For me I don´t care about this problem. If the disk holds for 2 years in my work pc it is ok, because then there will be much faster (SATA 3 drives) on the market for the same price.
And I would never go back to mechanical disk for the OS drive.
good source for SSDs: anandtech.com->storage and http://www.anandtech.com/storage/showdoc.aspx?i=3531
OT: @ Dana: What is the speed of your Core i7? We are fighting for the 1st place of the fastest single socket system and I just want to know;)
RE: What I have been doing
)
The swap file should only -ever- be used if you run out of RAM. If that happens - let's face it - you're likely to need a lot more than 512MiB to help out whatever application is using up so much RAM. It is, however, a good idea to look up how to stop Windows (if that's what you're using) from using the swap file for system services - this will make your system more responsive, and stop it needlessly causing I/O activity.
Hello Hotzee33, I was
)
Hello Hotzee33,
I was very much hoping to run in to you at some point. I know this violates rules of changing the thread but I must since I can't figure out how to send you a message. I was looking at the stats for the top Einstein RAC systems (http://www.statsnstones.com/Hosts.aspx?sort=1&projid=12&page=0) and found you near the top in the number 4 overall spot. These rankings change quite often but at this particular moment I'm only a couple spots behind you with my (air cooled) OC'd i7. Somehow you are in the top five overall with a Q6600. I have a 3.48Mhz (low end liquid cooled) Q6600 and manage around a 3600 RAC compared to your 6700 RAC . I guess I won't ask you for all your secrets but I'm quite impressed and bewildered at the same time that I can't catch you with my i7 that has the second overall RAC of all i7's. If you are at all feeling like sharing system building and OC experiences with each other please send me a PM (I can't figure out how to send you a message). And thank you very much for your helpful, as well as the others, input regarding the SSD situation. I will read the article you posted today. Since we have the exact same model I'd like to share SSD experiences too.

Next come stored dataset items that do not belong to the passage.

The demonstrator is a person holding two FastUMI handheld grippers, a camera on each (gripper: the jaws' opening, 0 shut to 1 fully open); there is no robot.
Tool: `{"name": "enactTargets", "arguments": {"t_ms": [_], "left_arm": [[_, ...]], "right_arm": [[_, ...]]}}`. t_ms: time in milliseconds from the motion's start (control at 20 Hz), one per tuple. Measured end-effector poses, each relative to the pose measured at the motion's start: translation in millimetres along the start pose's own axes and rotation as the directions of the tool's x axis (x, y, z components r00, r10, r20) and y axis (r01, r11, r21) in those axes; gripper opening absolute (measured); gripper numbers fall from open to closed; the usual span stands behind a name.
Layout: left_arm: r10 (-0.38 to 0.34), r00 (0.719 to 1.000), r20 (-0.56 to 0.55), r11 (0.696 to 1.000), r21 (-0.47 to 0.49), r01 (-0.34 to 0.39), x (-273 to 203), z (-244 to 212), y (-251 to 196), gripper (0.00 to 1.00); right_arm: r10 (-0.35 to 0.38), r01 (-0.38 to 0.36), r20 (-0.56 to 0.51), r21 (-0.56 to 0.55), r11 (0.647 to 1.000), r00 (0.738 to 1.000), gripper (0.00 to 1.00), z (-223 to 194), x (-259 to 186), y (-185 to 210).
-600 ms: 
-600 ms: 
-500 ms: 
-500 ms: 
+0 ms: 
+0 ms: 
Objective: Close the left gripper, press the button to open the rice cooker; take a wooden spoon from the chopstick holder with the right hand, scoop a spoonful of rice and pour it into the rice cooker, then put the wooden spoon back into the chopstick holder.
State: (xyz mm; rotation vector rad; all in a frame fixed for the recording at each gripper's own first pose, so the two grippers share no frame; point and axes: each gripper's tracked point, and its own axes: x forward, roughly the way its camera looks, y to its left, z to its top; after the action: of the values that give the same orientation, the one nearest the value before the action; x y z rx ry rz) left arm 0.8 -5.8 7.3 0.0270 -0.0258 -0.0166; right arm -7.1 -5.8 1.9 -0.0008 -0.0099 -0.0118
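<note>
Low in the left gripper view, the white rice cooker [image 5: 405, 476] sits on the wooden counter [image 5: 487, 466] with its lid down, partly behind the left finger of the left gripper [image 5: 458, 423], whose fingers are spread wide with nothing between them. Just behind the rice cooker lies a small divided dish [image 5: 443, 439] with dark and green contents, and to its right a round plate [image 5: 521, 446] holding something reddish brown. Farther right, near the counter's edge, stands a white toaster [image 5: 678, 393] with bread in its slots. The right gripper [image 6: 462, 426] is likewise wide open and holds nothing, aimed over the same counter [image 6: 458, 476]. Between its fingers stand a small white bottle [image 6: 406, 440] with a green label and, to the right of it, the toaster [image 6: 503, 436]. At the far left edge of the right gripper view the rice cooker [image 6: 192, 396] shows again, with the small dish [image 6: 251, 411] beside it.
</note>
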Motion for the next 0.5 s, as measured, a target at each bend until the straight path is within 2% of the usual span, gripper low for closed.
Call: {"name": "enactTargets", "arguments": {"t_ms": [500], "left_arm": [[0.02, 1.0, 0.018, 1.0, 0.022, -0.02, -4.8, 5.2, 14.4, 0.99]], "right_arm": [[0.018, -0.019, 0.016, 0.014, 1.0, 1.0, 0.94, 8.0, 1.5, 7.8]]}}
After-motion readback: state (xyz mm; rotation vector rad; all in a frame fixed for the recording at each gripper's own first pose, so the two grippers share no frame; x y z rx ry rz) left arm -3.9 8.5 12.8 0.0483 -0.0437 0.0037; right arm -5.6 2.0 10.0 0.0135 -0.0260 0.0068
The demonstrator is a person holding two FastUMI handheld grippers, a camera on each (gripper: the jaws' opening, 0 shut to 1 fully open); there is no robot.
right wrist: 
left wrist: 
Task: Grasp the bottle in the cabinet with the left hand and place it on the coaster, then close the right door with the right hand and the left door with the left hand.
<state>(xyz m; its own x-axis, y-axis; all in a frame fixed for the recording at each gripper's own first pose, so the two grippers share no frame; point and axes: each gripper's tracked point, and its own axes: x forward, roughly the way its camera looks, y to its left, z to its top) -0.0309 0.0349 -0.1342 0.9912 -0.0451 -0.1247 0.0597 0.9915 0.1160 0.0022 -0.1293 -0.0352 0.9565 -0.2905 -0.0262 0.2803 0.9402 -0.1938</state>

I again apologize for inserting this post. Hope I can be forgiven, or told a better way to accomplish the same goal,
Dana
P.S. the straight, honest answer is that my i7 is overclocked to exactly 3.923 GHz as measured by cpuz (19x206.5). But like I suggested, we really need to get together.
RE: A write is not defined
)
It's 10,000 writes for each cell of flash memory. In typical current SSD's the smallest chunk of disk space that can be written at a time is 4kb, and the smallest chuck that can be erased (neccesary prior to a write) is around 512k.